Bunuel, Frankenheimer, Phillips, Wright, Wyler

The Hangover (Todd Phillips, 2009). The premise is great. Four guys go to Las Vegas for a bachelor party. The next morning they wake up from a blackout drunk with the groom-to-be missing, and they have to reconstruct their crazy night from increasingly absurd clues. It’s like Memento reimagined as a ribald comedy. The execution is another matter. The screenwriting team of Jon Lucas and Scott Moore (who saw this turn into a box office sensation just a few weeks after their handiwork resulted in a dreadful-looking bomb) just pile on incident after incident, getting laughs from jolting the audience instead of creating anything actually, you know, funny. The main male characters are either hastily sketched cliches, or, in the case of the groom, so immaterial that a dense mist has more presence. That’s still a better fate than that afforded the female characters, who are either mean, whorish, doltish, or, delightfully, some combination of the three.

The Manchurian Candidate (John Frankenheimer, 1962). Though Jonathan Demme presided over an admirable remake a few years ago, The Manchurian Candidate is one of those films that belongs completely, marvelously to its era. All the looming menace of the Cold War hangs over the film like the long shadows cast by prison bars. Though it’s based on a novel first published in 1959, the film has all sorts of subtle echoes of the recently elected President Kennedy, particularly the crazy right-wing notion that he was some sort of Vatican plant, poised to topple the republic when given the proper single. What plays like a comically paranoid thriller to most can seem like a horrifying cautionary tale to the sad, addled few. Frankenheimer provides the film with taut direction and artful staging, particularly the scenes that merge fabricated memories with the brainwashing exercises that drive the plot.

The Children’s Hour (William Wyler, 1961). Taken from Lillian Hellman’s 1934 play, the film revolves around two women running a boarding school for young girls. When one of their more defiant, problematic charges fabricates a rumor about the pair engaged in a lesbian love affair, the prudish, bigoted mores of the time (which are, sadly, not that different from the prudish, bigoted mores of this time) cause everything they’ve worked for to crumble away. Given the copyright dates of the film and its source material, a certain dearth of enlightenment is to be expected in the subtext, but the basic point of the work is noble and it’s delivered with commendable restraint. Audrey Hepburn and Shirley MacLaine deliver fine work in the leading roles. As the paramour of Hepburn’s character, James Garner is less distinguished, playing most scenes with the same tone of agitated exasperation.

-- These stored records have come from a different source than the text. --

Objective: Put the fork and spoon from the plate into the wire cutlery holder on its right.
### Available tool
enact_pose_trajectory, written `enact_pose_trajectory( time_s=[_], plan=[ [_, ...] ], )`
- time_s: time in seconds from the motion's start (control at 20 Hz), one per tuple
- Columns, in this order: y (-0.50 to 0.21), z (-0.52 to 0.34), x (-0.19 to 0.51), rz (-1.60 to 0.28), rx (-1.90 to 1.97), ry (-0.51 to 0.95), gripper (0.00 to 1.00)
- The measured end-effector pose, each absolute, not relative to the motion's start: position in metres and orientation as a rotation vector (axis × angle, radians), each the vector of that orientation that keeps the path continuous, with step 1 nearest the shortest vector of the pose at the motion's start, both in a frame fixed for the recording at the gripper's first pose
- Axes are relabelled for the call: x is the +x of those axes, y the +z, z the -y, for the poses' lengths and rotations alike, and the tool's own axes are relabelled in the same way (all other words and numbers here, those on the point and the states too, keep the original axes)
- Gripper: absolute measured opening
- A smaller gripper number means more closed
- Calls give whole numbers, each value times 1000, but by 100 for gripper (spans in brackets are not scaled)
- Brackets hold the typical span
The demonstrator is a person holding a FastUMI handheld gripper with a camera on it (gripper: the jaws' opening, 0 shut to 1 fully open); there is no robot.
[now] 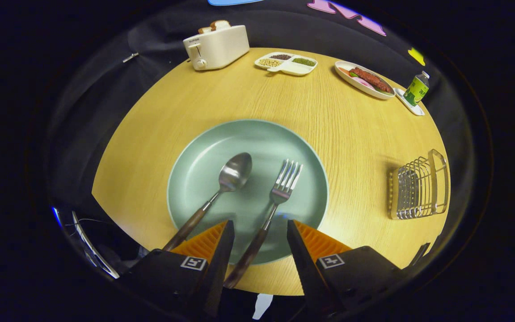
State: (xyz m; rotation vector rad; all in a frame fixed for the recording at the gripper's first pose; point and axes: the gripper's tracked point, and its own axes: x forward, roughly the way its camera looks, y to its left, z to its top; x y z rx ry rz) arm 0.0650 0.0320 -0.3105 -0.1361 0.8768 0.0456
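The gripper (257, 230) hangs low over the near edge of the green plate (195, 165), its two fingers spread wide with nothing pressed between them. The fork (268, 214) lies on the plate, tines pointing toward the plate's far rim, and its dark wooden handle runs back over the near rim and into the gap between the fingers. The spoon (219, 190) lies on the plate too, to the fork's left, its handle slanting off the near rim just outside the left finger. The wire cutlery holder (418, 185) stands on the wooden table (248, 94) well to the right of the plate, and looks empty.

From here I'd say the fork is the first target, not yet gripped. The handle sits slanted in the gap, nearer the left finger, so closing could push it sideways or pivot it on the plate's smooth glaze. The spoon handle is close enough to get nudged as well. A toaster (216, 46) stands beyond the plate's far side.
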Motion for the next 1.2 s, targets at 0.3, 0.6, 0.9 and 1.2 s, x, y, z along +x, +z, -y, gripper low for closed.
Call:
enact_pose_trajectory(
  time_s=[0.3, 0.6, 0.9, 1.2],
  plan=[
    [-326, -32, 62, -949, -93, 31, 34],
    [-320, -27, 67, -980, 9, 70, 9],
    [-285, -10, 64, -941, 70, 83, 8],
    [-225, 26, 40, -914, 104, 132, 8]
  ],
)
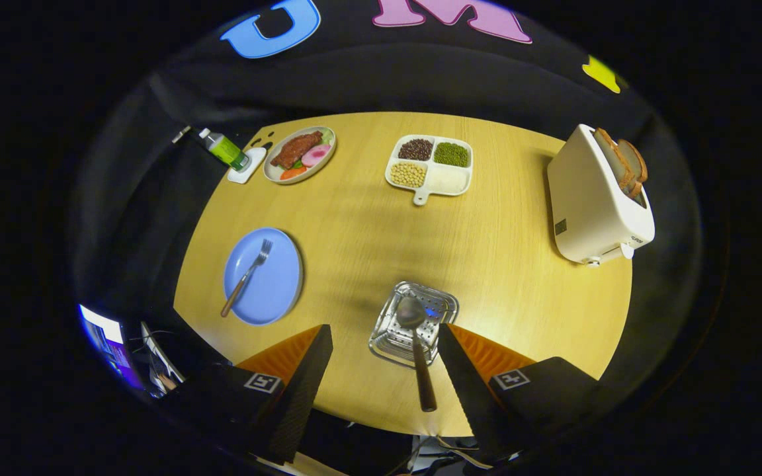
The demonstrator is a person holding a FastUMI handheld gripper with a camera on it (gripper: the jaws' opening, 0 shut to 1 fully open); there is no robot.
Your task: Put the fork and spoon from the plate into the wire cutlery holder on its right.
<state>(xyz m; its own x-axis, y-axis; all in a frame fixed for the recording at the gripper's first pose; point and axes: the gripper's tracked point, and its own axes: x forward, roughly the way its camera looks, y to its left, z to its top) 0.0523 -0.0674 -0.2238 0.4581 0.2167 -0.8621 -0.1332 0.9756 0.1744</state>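
Note:
A blue plate (274, 284) lies on the round wooden table, left of my fingers, with a fork (247, 276) resting across it, tines toward the far side. The wire cutlery holder (446, 305) stands just ahead of my gripper (384, 347), nearer its right finger. A spoon (415, 345) lies in the holder with its bowl inside and its dark handle sticking out toward me, between my fingers but touching neither. The gripper is open, high above the table, with nothing held.
A white toaster (594, 201) with bread slices stands far right. A divided tray (428, 166) of beans and grains and a plate of food (300, 154) sit at the far side, beside a green bottle (225, 149) on a white coaster.

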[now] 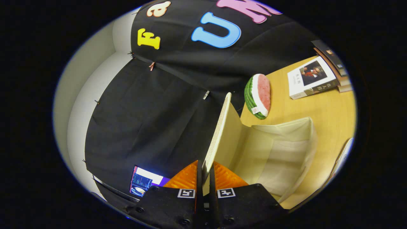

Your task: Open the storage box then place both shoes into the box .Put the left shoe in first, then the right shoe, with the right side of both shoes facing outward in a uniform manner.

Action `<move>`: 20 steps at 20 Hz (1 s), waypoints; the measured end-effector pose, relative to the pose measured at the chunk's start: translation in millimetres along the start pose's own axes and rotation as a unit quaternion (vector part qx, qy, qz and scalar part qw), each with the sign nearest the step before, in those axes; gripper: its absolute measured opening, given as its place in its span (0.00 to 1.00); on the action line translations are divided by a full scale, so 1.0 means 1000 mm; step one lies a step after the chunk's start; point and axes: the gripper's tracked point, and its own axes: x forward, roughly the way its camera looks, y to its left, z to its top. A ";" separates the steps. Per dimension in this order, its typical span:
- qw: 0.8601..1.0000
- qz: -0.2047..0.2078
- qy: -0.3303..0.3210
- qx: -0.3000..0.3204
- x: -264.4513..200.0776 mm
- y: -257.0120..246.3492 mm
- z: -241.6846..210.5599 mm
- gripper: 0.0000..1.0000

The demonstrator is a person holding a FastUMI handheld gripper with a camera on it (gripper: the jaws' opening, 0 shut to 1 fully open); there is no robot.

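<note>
My gripper [206,173] is shut on the edge of the storage box's lid [218,133], a thin cream flap seen edge-on that runs up and away from between the fingers. The lid is swung up, and the cream fabric storage box [286,149] lies open to the right of it, its pale inside walls showing. The box rests on the wooden table [321,108]. The whole view is rolled to one side.
A watermelon-slice plush [259,95] lies on the table just beyond the box. Farther off are a white book [310,81] and a stack of books [335,63]. A lit screen [144,183] sits low beside the left finger. A pale curved object [343,156] lies past the box.
</note>
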 end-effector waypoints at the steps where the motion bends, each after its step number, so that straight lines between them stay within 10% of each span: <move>1: 1.000 0.005 0.005 -0.007 0.012 0.009 -0.002 0.11; 15: 0.997 0.017 0.067 -0.034 0.133 0.051 -0.041 0.20; 20: 0.997 0.013 0.061 -0.046 0.131 0.048 -0.045 0.81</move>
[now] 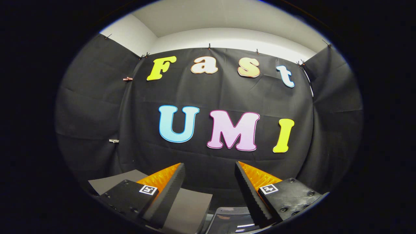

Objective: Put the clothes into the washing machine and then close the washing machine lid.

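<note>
The gripper [209, 169] stands wide open, holding nothing, aimed at the booth's black cloth wall [214, 97]. Below the fingers lie a grey board [190, 208] and a glossy dark lid [232, 219], probably the washing machine's.

Flat grey matte surface [190, 208] sits low under the tongs [210, 185], whose fingers stand apart with nothing between them. Just beside its edge, between the fingers: a dark glossy curved panel [232, 221], unclear what it is. Nothing discernible lying on the surface.
</note>
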The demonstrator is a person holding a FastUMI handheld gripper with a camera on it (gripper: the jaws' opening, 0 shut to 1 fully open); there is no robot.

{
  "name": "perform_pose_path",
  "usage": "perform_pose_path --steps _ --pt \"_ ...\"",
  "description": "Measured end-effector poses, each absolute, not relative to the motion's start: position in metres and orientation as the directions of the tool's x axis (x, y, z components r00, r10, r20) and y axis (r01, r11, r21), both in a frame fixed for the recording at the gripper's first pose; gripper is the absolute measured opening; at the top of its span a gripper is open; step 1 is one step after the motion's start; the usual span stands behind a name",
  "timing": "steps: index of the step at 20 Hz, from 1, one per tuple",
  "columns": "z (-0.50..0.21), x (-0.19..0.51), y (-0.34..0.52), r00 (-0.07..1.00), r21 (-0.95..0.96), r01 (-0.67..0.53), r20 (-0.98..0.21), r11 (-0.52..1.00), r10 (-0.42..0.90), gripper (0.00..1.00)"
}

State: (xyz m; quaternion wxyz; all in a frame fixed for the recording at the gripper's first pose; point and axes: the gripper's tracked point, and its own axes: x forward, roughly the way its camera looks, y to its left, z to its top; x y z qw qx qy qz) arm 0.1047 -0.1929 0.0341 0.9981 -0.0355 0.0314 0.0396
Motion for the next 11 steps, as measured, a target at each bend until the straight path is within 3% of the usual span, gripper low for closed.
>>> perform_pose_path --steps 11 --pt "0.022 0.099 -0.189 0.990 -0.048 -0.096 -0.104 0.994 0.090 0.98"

The Soloist (Joe Wright, 2009). A Los Angeles newspaper columnist meets and befriends a homeless man whose mental illness derailed a once-promising pursuit of a career as a classical musician. Based on a true story, the film has its heart in the right place, and everyone involved clearly endeavors to treat the story with special care, lest it devolve into cynical heart-tugging. All that restraint leaves it shockingly flat and colorless. The characters never come to life, feeling instead like randomly scattered ideas scooped up and shoved haphazardly into shells. As the journalist, Robert Downey, Jr. is particularly ill-served with little more than a recurring motif of comic encounters with urine to give his role personality. Susannah Grant’s screenplay tries to get into the greater issues of homelessness in Los Angeles, including the hypocritical actions of the power structure that embraces humanitarian efforts for public relations gain and authorizes aggressive crackdowns when the TV cameras have left the scene. These issues are given only glancing treatment, however, and the overwhelming sense is that Joe Wright has simply been stumped by all the material before him, unable to figure out how to pull it together into a cohesive vision.

The Discreet Charm of the Bourgeoisie (Luis Bunuel, 1972). Watching Bunuel’s wicked, surreal assault on the upper class made me feel like I needed to do some outside reading to keep up. A group of elite swells keep trying to sit down for dinner, only to have their repast canceled by some interruption or another, from innocent confusion over timing to the sudden flare-up a military skirmish. Interspersed throughout are dream sequences that reveal the fears of certain characters. Bunuel takes dead aim at the hypocrisy and judgmental nature of these people, showing how their zealotry over stature controls all. It’s an odd, devilish beast, and there were a few moments where I was admittedly left wondering if the revered director and his consensus classic might not actually be swathed in quite the ornate garb that everyone else along the parade route seems to see. Still, it’s a complex, questing work. It may not fully warm my heart, but I can readily see it as a piece of cinematic art capable of launching a thousand film classes.